=== Begin Enclosure ===

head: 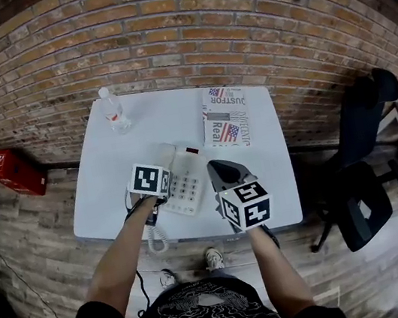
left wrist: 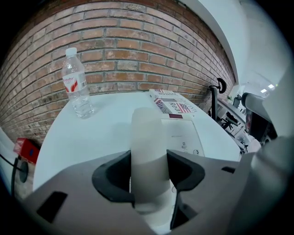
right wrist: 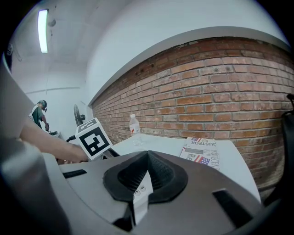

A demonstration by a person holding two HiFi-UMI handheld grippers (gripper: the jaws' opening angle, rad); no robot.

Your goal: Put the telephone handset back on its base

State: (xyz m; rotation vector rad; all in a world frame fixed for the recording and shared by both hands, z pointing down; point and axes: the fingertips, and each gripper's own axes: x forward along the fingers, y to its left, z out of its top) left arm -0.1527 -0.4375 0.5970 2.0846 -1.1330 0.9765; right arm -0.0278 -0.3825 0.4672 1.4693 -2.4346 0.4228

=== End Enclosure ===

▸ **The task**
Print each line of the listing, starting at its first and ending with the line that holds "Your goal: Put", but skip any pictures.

▸ **Response box**
head: 
left wrist: 
right wrist: 

A demonstration by a person holding two HiFi-UMI handheld grippers (gripper: the jaws' opening angle, rad); no robot.

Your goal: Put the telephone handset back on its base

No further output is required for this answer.